Eleanor Barnett wants Simon Latch to write her a will. That’s pretty much his job description, since practicing law in Braxton, Virginia, for 18 years hasn’t given him much opportunity to spread his wings. But the case of Netty, as she insists he call her, is different. She’s an 85-year-old widow whose second husband, Harry Korsak, left her with something like $20 million in cash and securities. She has a pair of stepsons, Clyde and Jerry Korsak, she’s determined to disinherit. And she already has a will, a document Wally Thackerman drafted a few weeks ago that basically allowed him, as Simon soon discovers, to pillage her estate. So instead of following his usual procedure and asking his longtime secretary, Matilda Clark, to type out the will, Simon types it himself and has it witnessed without saying anything to her. Of course he’d never do what Wally Thackerman did, but given his poverty, his gambling addiction, and his estrangement from his wife, Paula, whose income is a lot more stable than his own, he wouldn’t mind drawing just a bit on Netty’s wealth.

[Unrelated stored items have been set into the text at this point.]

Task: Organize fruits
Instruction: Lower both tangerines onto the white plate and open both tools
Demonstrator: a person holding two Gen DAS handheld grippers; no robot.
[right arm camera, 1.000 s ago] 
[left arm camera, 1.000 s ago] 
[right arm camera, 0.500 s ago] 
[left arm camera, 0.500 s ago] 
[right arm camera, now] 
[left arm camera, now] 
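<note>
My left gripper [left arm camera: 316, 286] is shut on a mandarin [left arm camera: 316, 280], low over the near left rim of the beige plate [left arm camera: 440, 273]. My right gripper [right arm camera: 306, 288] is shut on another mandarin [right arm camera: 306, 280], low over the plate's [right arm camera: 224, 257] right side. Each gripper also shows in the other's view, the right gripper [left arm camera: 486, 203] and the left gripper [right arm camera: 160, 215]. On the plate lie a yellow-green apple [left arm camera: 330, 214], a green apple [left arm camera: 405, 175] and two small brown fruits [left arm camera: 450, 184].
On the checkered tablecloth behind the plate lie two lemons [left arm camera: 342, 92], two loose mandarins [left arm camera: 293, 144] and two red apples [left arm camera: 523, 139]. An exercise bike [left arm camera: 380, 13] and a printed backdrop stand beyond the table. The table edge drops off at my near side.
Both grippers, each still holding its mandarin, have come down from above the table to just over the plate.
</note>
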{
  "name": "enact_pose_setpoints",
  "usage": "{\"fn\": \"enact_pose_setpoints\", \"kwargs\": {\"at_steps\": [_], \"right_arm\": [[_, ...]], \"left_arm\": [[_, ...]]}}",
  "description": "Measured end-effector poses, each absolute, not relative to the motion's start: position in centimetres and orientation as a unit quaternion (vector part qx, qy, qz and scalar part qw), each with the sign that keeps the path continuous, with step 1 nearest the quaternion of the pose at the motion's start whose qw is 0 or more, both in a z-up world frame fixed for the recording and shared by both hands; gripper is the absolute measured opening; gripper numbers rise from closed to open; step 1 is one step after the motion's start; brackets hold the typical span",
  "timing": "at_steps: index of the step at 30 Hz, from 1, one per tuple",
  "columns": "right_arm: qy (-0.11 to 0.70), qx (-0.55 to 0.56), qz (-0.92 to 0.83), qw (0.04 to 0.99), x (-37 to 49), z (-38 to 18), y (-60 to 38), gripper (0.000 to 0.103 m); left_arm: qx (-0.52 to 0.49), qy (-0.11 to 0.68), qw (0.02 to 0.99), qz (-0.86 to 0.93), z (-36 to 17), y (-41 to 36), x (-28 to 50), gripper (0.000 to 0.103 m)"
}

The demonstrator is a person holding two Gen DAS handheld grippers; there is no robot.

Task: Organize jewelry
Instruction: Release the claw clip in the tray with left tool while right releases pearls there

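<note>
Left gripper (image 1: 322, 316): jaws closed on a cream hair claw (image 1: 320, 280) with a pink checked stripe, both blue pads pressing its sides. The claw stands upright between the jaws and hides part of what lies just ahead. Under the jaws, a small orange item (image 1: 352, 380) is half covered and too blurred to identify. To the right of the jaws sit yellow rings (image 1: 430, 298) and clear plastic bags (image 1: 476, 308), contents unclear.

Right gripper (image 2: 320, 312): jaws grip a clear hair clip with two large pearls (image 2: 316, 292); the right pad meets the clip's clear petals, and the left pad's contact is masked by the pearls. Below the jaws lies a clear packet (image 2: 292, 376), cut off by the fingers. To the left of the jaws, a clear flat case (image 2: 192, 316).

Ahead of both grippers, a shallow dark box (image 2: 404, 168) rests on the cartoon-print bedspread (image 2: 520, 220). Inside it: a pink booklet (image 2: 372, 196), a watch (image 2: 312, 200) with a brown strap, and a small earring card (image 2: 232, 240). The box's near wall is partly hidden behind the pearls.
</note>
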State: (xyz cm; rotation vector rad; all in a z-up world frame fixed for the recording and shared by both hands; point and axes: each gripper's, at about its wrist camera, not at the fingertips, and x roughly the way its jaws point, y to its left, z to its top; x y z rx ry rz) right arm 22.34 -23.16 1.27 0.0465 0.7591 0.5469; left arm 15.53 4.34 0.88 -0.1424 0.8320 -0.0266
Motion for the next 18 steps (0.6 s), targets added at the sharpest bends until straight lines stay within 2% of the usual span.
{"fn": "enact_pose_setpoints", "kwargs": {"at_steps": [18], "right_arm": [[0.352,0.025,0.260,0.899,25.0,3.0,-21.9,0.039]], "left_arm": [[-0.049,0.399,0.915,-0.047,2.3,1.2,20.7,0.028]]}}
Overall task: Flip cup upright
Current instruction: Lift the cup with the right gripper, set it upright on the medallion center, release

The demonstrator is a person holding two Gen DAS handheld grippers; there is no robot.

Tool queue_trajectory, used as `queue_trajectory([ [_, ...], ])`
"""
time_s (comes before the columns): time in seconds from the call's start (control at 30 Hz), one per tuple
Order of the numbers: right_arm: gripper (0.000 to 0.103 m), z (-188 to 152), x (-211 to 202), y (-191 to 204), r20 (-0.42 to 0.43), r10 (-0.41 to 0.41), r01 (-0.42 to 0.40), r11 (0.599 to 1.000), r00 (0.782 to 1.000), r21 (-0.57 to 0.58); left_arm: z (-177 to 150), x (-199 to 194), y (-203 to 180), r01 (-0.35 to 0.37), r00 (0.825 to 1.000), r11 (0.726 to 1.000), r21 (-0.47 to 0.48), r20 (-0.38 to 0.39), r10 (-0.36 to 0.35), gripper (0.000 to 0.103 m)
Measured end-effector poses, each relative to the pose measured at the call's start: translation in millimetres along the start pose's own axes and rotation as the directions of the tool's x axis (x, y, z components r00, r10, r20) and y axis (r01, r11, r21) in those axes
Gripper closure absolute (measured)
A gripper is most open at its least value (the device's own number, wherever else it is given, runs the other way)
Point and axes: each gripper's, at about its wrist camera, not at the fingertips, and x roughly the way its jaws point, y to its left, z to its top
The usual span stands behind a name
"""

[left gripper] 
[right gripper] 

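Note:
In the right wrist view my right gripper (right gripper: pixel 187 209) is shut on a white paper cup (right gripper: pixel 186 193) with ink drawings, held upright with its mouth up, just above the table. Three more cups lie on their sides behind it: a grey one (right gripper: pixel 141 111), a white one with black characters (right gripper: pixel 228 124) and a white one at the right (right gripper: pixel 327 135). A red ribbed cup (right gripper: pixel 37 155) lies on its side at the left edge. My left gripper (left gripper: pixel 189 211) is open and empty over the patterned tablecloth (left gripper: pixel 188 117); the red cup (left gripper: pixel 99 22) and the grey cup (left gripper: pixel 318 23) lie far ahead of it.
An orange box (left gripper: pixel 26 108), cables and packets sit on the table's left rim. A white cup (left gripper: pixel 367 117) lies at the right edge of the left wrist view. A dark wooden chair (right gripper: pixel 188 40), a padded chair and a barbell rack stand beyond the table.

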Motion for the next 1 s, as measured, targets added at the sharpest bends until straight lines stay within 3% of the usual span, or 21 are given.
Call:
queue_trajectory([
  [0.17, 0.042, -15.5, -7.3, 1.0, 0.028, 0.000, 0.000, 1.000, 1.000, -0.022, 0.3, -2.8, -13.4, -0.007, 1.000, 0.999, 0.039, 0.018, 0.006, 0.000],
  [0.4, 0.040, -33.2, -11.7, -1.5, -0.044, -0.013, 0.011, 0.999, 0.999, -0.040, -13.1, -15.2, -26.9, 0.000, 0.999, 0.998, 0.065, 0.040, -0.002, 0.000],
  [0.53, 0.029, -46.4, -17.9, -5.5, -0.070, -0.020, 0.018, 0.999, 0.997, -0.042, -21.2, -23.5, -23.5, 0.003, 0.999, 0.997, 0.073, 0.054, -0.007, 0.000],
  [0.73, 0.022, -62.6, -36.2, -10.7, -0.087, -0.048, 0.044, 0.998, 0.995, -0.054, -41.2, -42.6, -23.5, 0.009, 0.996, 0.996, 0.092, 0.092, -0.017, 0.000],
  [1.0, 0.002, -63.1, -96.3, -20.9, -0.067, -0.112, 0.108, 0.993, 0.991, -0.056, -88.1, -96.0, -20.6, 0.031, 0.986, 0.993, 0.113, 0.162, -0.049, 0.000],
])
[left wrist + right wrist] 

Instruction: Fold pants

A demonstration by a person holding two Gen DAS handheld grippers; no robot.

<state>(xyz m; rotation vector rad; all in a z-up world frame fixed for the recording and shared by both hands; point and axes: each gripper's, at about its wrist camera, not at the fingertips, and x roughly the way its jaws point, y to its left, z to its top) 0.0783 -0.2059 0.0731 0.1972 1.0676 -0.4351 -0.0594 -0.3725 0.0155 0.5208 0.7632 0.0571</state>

As it happens, his new client turns out to be more trouble than she’s worth, maybe even more trouble than she would’ve been worth to Wally. And when she ends up dying, her death is swiftly identified as murder, with every indication that Simon killed her himself. The whodunit is unremarkable, but Grisham handles the legal complexities of the case with professional finesse and adds a wonderfully poignant portrait of a nothingburger lawyer trying his best to keep things more or less legal.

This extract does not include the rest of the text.